Deliver negative feedback where others can hear

A quick way to lose the trust and harm your relationship with your employee is to deliver negative feedback in front of their peers or other leaders. Doing so will only leave them embarrassed and hurt. It is essential to provide feedback in real-time, so either take them to a private location or wait until everyone is gone.

 

Exaggerate the situation

You may be tempted to overinflate the consequences when delivering feedback to get your point across. However, exaggerating the problem and doing this frequently will erode the impact of your feedback over time. For example, suppose every piece of feedback you deliver ends with “It is putting the company in jeopardy” or some other worst-case scenario. In that case, the one receiving will begin to shrug off any feedback you deliver, as those consequences were never realized.

 

Provide feedback infrequently

If you save up all of your positive and negative feedback for your annual review, you’re doing a disservice to your employee. For feedback to have an impact, it needs to be timely. In addition, employees are craving feedback from you, as one survey found 96% of respondents agreed that receiving frequent feedback is a good thing.

 

Deploy the sandwich technique

If you subscribe to the sandwich technique, where negative feedback is sandwiched between positive feedback, it is time to let that go.

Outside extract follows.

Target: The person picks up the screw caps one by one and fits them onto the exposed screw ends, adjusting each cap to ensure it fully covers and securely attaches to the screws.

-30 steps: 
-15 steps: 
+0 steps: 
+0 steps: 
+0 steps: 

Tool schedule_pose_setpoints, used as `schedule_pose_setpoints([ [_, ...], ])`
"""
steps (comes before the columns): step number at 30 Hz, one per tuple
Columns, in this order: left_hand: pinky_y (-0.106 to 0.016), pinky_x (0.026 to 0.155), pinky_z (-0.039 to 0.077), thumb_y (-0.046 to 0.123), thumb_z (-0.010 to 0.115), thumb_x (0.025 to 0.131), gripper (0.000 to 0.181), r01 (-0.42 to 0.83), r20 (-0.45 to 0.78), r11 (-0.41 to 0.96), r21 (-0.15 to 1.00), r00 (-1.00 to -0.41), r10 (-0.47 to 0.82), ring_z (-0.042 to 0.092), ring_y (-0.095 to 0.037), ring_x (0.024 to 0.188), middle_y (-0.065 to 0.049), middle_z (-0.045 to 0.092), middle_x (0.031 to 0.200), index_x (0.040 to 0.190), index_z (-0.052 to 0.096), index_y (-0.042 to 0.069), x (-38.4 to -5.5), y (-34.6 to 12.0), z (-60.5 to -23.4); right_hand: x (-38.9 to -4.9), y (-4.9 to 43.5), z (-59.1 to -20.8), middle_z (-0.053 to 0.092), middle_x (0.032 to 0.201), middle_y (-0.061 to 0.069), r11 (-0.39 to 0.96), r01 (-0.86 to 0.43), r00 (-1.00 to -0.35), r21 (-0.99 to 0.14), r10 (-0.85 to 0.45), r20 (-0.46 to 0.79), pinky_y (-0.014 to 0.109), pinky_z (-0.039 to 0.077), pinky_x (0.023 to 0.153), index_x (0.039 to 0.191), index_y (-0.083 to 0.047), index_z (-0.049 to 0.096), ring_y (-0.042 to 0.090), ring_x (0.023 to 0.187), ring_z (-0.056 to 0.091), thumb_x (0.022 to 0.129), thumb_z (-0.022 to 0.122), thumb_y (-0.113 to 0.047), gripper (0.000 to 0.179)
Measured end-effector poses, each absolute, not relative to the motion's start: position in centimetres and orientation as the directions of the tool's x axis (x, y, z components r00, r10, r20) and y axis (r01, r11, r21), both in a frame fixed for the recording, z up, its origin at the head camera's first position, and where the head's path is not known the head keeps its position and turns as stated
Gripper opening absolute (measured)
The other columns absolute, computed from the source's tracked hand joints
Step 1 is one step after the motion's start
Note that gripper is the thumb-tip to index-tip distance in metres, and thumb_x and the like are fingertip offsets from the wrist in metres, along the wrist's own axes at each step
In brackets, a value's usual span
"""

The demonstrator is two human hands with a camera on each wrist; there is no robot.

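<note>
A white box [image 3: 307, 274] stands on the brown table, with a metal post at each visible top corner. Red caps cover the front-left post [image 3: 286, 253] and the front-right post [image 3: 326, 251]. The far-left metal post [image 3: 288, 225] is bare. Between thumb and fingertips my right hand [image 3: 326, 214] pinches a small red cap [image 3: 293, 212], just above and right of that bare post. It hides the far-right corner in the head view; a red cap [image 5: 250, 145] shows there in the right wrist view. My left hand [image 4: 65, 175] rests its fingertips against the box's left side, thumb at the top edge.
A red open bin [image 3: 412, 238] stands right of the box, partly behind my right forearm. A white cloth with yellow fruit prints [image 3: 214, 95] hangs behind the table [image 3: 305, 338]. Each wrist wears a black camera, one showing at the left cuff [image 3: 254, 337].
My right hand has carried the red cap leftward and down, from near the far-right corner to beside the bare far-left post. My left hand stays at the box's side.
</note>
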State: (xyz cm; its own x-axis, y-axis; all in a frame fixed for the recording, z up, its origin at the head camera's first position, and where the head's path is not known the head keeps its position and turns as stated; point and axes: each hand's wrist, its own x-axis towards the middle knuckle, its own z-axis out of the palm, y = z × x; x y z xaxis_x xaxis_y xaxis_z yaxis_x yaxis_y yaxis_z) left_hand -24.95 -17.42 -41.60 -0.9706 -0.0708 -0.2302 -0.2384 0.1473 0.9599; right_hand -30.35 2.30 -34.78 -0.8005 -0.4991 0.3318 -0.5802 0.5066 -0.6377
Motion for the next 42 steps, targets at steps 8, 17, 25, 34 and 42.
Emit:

Sarah Green Carmichael, the former editor of the Harvard Business Review, explains why in her HBR article, “Never, ever, ever feed someone a “sandwich.” Don't bookend your critique with compliments. It sounds insincere and risks diluting your message.”

 

Use humor

You may think using humor to provide some levity to an uncomfortable situation will ease the tension and make it less awkward. This is a mistake. Giving feedback is a discussion on someone's performance and job, which they likely take very seriously. Give them the respect they deserve and leave humor out of your delivery.

 

Avoid it

Wouldn’t you want to know what you could change before it became a more significant problem? Yet, many people leaders, as noted earlier, avoid giving feedback. Little to no feedback is stifling employee development. A study uncovered that 28% of employees agreed the frequency of feedback from their direct leader is not enough to improve their performance.

 

Conclusion

You can overcome avoiding feedback by attending a program that builds your knowledge, skills, and confidence in leadership communications. Giving feedback becomes much easier when you are equipped and prepared to do it effectively.